▶ **WHAT YOU SHOULD DO**:
Each line below should be retyped exactly, with no pictures.

▶ **COLLECTED MATERIAL**:

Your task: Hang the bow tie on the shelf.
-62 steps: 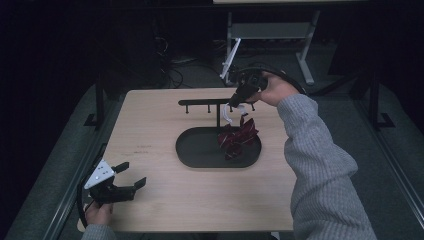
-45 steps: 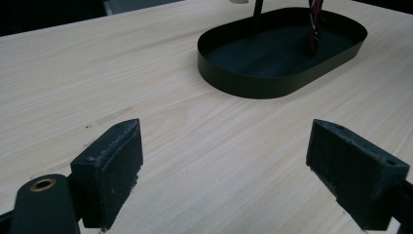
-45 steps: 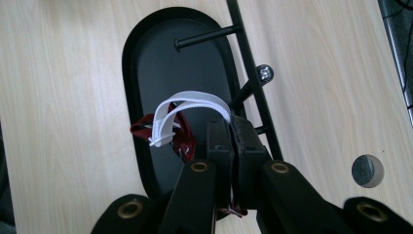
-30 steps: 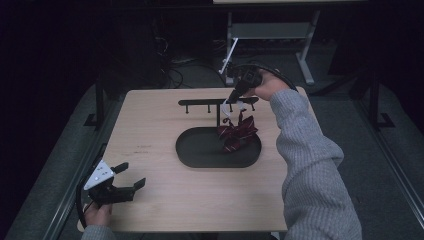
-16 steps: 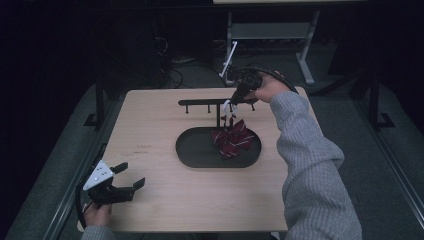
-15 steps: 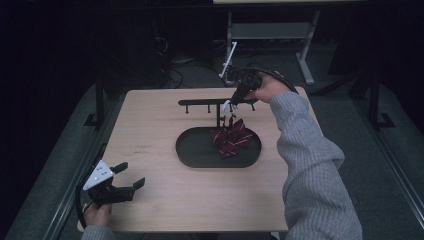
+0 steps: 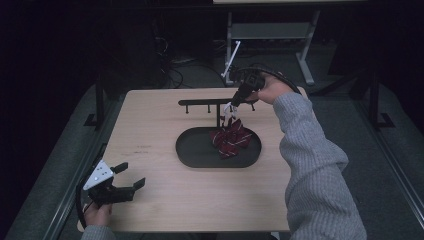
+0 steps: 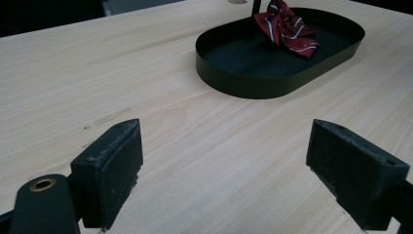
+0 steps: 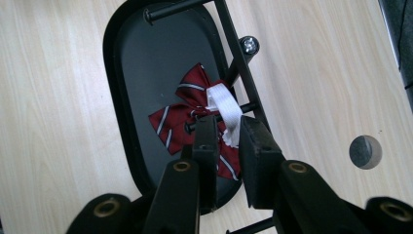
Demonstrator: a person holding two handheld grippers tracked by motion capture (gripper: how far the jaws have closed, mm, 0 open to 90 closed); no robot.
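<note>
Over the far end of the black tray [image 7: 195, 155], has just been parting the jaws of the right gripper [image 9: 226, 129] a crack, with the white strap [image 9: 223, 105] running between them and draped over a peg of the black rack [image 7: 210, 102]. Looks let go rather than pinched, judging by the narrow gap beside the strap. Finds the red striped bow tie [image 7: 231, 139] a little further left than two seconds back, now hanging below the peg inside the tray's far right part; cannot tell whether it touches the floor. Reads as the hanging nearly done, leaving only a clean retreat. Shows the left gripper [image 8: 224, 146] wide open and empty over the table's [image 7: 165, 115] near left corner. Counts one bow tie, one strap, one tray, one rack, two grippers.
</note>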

▶ **EXERCISE SOLUTION**:
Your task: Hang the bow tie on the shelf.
-62 steps: 
-45 steps: 
-45 steps: 
-30 steps: 
-16 steps: 
-15 steps: 
+0 steps: 
+0 steps: 
+0 steps: 
Demonstrator: a person holding two handheld grippers tracked by motion capture (gripper: how far the jaws have closed, mm, 0 open to 90 closed); no robot.
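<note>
Over the far end of the black tray [image 7: 195, 155], has just been parting the jaws of the right gripper [image 9: 226, 129] a crack, with the white strap [image 9: 223, 105] running between them and draped over a peg of the black rack [image 7: 210, 102]. Looks let go rather than pinched, judging by the narrow gap beside the strap. Finds the red striped bow tie [image 7: 231, 139] a little further left than two seconds back, now hanging below the peg inside the tray's far right part; cannot tell whether it touches the floor. Reads as the hanging nearly done, leaving only a clean retreat. Shows the left gripper [image 8: 224, 146] wide open and empty over the table's [image 7: 165, 115] near left corner. Counts one bow tie, one strap, one tray, one rack, two grippers.
</note>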

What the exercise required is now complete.